FNDF targets international developed market stocks using fundamental metrics like sales, cash flow, and dividends rather than market cap weighting. This approach systematically tilts toward value stocks and away from overvalued growth names that dominate traditional international indexes.

How It Works

The fund weights companies based on adjusted sales, retained operating cash flow, and dividends plus buybacks over the past five years. This fundamental indexing approach naturally overweights cheaper stocks trading below their economic footprint while underweighting expensive stocks trading above it.
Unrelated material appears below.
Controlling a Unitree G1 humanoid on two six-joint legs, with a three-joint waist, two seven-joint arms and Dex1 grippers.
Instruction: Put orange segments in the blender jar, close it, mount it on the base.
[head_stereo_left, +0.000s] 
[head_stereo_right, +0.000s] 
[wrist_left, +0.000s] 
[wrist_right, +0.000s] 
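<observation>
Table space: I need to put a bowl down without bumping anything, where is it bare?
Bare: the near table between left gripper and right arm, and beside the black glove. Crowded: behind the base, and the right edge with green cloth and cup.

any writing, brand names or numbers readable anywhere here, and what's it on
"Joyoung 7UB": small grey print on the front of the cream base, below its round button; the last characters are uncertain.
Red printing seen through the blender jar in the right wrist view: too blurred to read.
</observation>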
The portfolio rebalances annually and holds roughly 1,000 stocks across Europe, Japan, and other developed markets excluding the U.S.

Key Features

  • Fundamental weighting delivers persistent value tilt without explicitly screening for value metrics
  • Broader holdings than most international ETFs at ~1,000 stocks vs 500-900 for cap-weighted rivals
  • 3.28% yield reflects value bias toward mature, cash-generative companies

Risks

  • Value tilt means missing out when growth stocks lead — underperformed MSCI EAFE by 2-3% annually during 2017-2021 growth rally
  • Heavy European exposure (~60%) creates concentrated economic and currency risk vs global funds
  • Fundamental weighting can overweight troubled companies with temporarily high sales/cash flow before problems surface

Who Should Own This

Best for investors who believe international markets are prone to bubbles and want systematic value exposure without picking factors. Works well paired with growth-tilted U.S. holdings to balance style risk, or as a core international position for those skeptical of market-cap weighting after watching mega-cap tech dominate.